■ **Required work**
Copy exactly the lines of the data below that run from the line holding "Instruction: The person" through the line holding "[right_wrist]", both ends included.

******

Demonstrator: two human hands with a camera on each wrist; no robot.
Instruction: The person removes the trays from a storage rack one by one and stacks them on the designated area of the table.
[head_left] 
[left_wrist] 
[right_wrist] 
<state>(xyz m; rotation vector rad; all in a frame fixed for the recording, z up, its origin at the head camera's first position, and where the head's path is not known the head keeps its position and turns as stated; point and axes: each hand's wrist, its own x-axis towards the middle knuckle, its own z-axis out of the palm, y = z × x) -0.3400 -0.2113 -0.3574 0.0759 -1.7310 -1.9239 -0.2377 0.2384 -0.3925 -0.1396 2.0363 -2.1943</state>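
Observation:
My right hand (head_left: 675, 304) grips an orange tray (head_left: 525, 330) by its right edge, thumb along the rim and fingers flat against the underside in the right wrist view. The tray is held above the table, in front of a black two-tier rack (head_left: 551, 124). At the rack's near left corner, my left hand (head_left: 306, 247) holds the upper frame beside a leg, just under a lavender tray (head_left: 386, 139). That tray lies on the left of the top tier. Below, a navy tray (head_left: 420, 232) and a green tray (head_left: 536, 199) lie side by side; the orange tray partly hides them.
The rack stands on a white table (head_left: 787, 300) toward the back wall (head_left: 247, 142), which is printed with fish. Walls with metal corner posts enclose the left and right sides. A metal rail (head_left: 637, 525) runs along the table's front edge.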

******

■ **Response**
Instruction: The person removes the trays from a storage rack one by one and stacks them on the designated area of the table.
[head_left] 
[left_wrist] 
[right_wrist] 

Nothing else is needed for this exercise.